Transient carry-over of task-set activation or inhibition are the main factors that affect switching cost and residual cost with an emphasis on the latter. However, it is still unclear if the effects are predominant towards response selection or trigger for the extra control over the switching process. The most probable occurrence, according to Monsell (2003), is the combination of both suggestions.

Discussion

The research was initially based on the notion that predictability and unpredictability were the main contributors to switching costs. Predictability was based on the hypothesis that with univalent stimuli, the brain would switch between tasks with minimal to no switching cost. However, the hypotheses supporting the notion of unpredictability offered more supporting information. The first hypothesis lacks numerous considerations that were accounted for in the second proposition. Therefore, unpredictability affects task switching, as numerous factors have to be considered. All summed under transient carry-over of task-set activation or inhibition, it offers the best explanation to the effects of both external and internal factors on task switching. However, as initially stated, further research is required due to the limitations presented by the study. The current results attained were based on the data used for the research. However, other researchers offer compelling arguments that further complicate the comprehension of the process. Among them was a study conducted by Goschke (2000), where he stated that the reduction of switching cost offered by a preparation interval was negated with verbalism. It introduces the notion that verbal interactions adversely affects the switching cost between tasks. It only represents one of the numerous issues yet to be solved.
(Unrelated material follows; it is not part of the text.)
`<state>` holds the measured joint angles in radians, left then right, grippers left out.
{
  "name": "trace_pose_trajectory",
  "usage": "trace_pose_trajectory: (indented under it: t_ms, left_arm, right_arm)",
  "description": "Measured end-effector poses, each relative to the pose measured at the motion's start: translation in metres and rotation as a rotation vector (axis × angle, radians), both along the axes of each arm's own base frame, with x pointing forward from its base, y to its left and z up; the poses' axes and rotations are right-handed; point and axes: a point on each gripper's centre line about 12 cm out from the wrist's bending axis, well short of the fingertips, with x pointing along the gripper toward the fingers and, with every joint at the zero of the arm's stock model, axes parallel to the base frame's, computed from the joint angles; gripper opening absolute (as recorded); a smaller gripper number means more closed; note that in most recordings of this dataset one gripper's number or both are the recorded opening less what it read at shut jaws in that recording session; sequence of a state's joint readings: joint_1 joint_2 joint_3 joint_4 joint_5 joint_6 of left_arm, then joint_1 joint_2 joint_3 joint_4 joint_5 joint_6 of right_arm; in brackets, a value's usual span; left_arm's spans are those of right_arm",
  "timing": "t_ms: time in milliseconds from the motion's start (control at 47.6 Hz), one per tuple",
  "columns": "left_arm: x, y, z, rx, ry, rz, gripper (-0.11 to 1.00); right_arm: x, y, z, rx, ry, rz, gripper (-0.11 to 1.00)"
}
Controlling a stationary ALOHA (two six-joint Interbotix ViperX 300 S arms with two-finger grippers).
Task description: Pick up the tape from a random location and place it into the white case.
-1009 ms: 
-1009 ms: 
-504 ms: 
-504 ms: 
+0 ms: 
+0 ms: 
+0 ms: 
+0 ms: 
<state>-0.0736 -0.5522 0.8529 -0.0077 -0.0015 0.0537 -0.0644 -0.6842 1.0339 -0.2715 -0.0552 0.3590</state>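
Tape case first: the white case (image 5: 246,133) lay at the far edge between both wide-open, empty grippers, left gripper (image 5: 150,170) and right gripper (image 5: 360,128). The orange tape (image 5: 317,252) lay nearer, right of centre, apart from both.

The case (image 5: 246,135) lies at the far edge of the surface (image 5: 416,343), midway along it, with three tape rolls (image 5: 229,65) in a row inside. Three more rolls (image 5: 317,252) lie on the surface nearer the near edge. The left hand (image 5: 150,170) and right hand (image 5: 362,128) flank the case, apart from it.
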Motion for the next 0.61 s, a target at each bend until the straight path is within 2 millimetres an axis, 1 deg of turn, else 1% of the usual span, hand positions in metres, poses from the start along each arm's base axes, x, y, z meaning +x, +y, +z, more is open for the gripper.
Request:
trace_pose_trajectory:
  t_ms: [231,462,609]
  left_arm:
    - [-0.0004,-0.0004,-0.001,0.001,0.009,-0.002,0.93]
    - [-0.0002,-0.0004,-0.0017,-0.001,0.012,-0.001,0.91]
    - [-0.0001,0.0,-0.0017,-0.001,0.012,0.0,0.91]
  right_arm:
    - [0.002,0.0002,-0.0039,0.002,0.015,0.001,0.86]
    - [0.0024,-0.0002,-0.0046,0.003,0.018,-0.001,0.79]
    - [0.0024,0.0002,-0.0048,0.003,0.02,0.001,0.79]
Among the numerous questions yet to be answered include the reasoning of the puzzling observations made by numerous researchers. It has been identified by numerous recreations of the study that preparation often reduces switching cost without having any effect on verbal interactions or the Stroop-like intervention. Additionally, switching costs are higher when the response to the task is similar to the previous objective. Therefore, increasing the set of variables further complicates the issue and increases unpredictability to the research. Overall, the process of understanding the task switching process of the brain is yet to be completed due to the increasing complexity of the process.

References

Hunt, A., & Klein, R. (2002). Eliminating the cost of task set reconfiguration. Memory & Cognition, 30(4), 529-539. doi: 10.3758/bf03194954

Monsell, S. (2003). Task switching. Trends In Cognitive Sciences, 7(3), 134-140. doi: 10.1016/s1364-6613(03)00028-7

Monsell, S., & Driver, J. (2000). Control of cognitive processes. Cambridge, MA: The MIT Press.